Description of changes Add distance metrics: mean_var_distn and mahalanobis

Technical details

Additional context

There is a question whether to store/return/accept the expensive inverse of the covariance matrix for mahalanobis metrix in the draft implementations on the hackathon branch. Do you think it make sense to save the invert in a multidimensional array? I didnt come up with a more efficient solution.

wxicu commented 3 weeks ago

It takes about 5 seconds to calculate KDE of a group pair for the metric mean_var_disn. There are 32 groups in the test dataset so I subset to only 5 of them for speeding up.

wxicu commented 3 weeks ago

I am honestly not sure whether it makes to use the aggregation functions for all of them^^

I think I might have gotten it wrong. It says "pseudobulk" but I think that how you're using them in the distance now is something different? Do I get it wrong?

To be honest I copied "aggregation part" from the hackathon branch where aggregation function accepts np.mean/variance/median etc.
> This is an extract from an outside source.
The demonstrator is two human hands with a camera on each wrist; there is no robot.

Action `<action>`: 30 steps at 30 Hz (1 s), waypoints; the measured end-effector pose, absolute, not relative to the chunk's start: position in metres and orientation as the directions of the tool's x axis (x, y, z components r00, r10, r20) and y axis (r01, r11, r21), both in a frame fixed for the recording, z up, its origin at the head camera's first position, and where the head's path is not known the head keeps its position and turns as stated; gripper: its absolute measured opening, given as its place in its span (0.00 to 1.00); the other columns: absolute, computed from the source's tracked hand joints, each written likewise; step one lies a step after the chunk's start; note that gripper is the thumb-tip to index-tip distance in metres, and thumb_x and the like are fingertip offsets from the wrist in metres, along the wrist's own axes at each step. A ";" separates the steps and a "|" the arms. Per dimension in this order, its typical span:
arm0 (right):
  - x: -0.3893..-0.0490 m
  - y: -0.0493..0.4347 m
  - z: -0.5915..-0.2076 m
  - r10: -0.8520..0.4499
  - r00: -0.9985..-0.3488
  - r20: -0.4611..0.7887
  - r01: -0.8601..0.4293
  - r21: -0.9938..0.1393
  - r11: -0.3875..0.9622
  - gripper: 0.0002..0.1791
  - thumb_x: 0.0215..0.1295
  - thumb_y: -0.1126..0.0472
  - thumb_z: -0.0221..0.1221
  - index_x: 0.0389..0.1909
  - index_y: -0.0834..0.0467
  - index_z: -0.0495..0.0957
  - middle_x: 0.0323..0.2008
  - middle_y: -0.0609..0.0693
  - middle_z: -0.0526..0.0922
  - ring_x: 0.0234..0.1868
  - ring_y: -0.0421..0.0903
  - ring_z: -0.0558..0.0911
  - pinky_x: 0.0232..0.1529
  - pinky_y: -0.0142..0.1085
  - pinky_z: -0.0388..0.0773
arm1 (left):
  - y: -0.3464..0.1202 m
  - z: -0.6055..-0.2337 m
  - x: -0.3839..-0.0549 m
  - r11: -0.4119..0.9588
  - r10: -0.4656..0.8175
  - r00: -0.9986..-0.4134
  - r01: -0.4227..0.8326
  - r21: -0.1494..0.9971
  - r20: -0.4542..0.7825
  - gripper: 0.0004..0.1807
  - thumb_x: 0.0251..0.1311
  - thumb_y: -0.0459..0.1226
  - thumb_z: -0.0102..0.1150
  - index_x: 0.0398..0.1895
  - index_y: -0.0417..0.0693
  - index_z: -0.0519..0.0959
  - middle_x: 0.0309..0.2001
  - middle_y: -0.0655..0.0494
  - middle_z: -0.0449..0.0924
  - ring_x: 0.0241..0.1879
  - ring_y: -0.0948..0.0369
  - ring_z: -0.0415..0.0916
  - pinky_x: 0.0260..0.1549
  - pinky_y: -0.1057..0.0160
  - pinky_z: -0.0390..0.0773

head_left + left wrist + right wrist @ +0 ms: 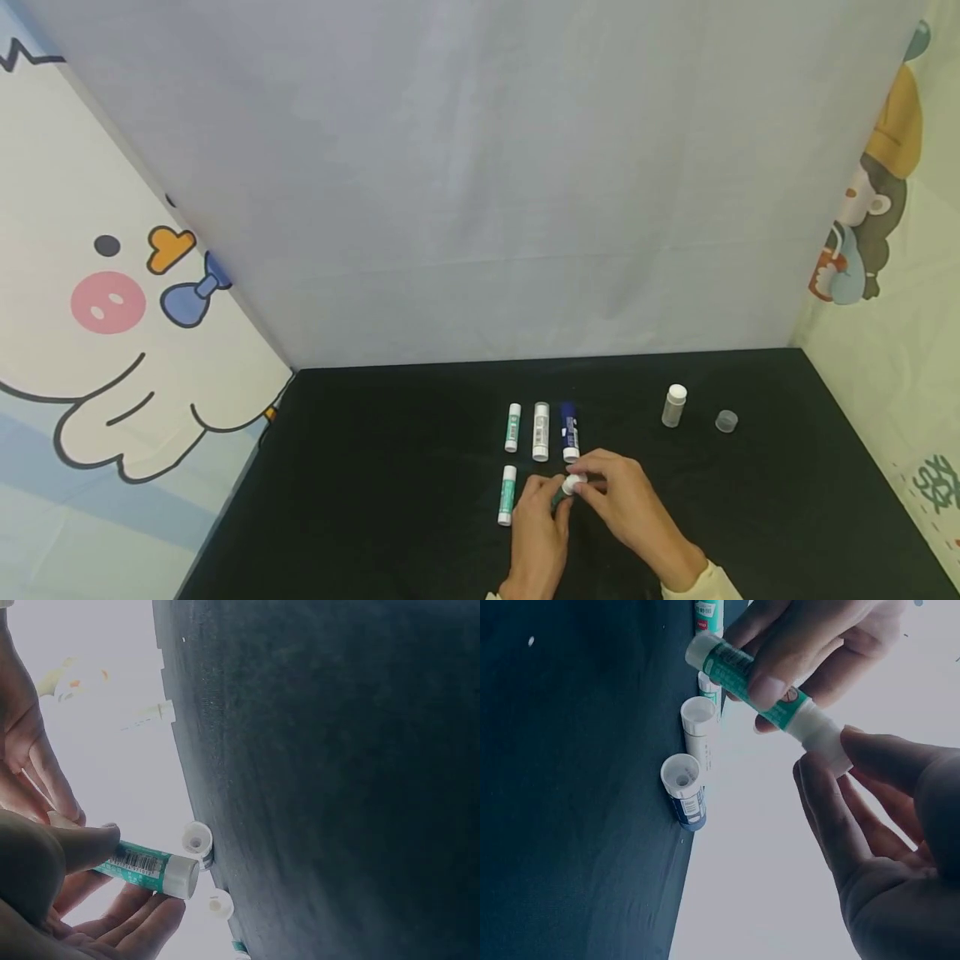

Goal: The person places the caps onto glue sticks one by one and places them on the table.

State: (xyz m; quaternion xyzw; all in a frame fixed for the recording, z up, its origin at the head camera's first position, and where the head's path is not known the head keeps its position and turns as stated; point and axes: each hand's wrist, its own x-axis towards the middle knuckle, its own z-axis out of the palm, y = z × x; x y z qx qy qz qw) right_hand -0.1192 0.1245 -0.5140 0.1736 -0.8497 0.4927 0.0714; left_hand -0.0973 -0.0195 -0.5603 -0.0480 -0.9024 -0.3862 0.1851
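My left hand point(538, 527) grips a green-and-white glue stick point(731, 671) by its labelled barrel, thumb across the label. At its other end, my right hand point(626, 500) pinches the white cap point(826, 744) between thumb and fingertips. A narrower white collar shows between the green label and the cap. The glue stick is held tilted, above the black table. Just left of the hands lies another green-and-white glue stick point(507, 495). Beyond them, in a row, are a smaller green-and-white one point(513, 427), a white one point(541, 432) and a dark blue one point(570, 432).
Toward the back right of the black table point(390, 500) is a translucent tube with a white top point(674, 406). A small clear cap point(726, 422) sits to its right. A pale curtain point(480, 208) closes off the back, with printed cloths at both sides.
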 end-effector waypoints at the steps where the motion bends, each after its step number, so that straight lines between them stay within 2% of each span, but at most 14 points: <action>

From my understanding: currently the majority of the distance metrics calculate the distance between 2 pseudobulk vectors. For those metrics, the aggregation function just provides different modes to aggregate the counts then just mean expression. For metrics which not really calculate the distance between 2 pseudobulk, , e.g. mean_var_distribution, we dont use any aggregation funtcion there.

However the problem is that I am not sure whether it makes sense to generate pseudobulk vector with variance. So for now I would like to keep only mean, median and add sum for aggregation functions in distance metrics. For mediod, I dont think it is really an aggregation method, but a clustering method? So i also removed it. What do you think?

Zethson commented 3 weeks ago

@wxicu all of this sounds reasonable to me.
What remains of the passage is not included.